Translating Mothersland: Shahzoda Samarqandi, Shelley Fairweather-Vega, and the Politics of Language - Pay as you can

Shahzoda Samarqandi's novel Mothersland is rooted in the cotton fields of Uzbekistan. Written in Tajik, translated into Russian, and from there into English by Shelley Fairweather-Vega, the novel traces the ecological and human cost of Soviet colonialism through the eyes of Mahtab, a young woman navigating identity, displacement, and resistance. At its heart is the draining of the Aral Sea to supply cotton to the Soviet Empire—an environmental catastrophe whose consequences still reverberate today.

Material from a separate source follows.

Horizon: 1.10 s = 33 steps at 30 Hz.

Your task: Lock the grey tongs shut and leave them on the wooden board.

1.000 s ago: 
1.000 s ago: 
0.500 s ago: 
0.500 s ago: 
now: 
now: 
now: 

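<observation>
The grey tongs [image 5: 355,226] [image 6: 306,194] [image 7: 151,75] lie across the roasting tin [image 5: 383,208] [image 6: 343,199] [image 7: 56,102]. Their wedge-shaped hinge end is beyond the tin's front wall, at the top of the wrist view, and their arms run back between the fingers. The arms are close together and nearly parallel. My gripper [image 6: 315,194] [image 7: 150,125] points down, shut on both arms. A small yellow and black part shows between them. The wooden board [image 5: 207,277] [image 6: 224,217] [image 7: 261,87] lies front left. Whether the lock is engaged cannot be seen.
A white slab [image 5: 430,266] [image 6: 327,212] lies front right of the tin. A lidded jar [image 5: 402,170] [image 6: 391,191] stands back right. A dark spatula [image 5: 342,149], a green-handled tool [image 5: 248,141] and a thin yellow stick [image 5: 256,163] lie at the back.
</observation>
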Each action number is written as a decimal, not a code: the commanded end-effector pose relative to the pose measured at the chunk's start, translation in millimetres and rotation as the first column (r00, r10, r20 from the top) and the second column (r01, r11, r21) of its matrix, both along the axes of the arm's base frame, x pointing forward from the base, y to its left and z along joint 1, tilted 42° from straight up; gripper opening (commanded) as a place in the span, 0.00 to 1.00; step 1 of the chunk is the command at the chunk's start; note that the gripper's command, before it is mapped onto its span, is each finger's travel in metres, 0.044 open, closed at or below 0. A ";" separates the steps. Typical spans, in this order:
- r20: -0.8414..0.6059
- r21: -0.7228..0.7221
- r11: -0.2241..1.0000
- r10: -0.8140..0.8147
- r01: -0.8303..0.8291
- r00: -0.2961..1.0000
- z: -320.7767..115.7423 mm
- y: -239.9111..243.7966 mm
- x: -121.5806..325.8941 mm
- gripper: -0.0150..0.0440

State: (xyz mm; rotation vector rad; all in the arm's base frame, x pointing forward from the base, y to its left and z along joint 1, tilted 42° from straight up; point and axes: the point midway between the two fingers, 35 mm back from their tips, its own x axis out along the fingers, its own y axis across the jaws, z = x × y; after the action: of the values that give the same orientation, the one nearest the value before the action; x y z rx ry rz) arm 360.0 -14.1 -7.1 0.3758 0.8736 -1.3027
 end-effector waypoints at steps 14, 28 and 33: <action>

Now living in exile in the Netherlands, Samarqandi is a Tajik author, poet, and journalist born in Uzbekistan. Her politically charged novels, which centre women's experiences, cannot be published in her country of birth. She has worked across radio and television and was named one of BBC Persian's most influential women. Her translator, Shelley Fairweather-Vega, is based in the United States and works from Russian and Uzbek. A passionate advocate for Central Asian literature, she has translated widely from the region, championing voices often excluded from the global literary conversation. Samarqandi and Fairweather-Vega will read from Mothersland in Tajik and English. In conversation with Sarah Gear, they will explore ecocide, feminism, Soviet colonialism, and translation as a political act.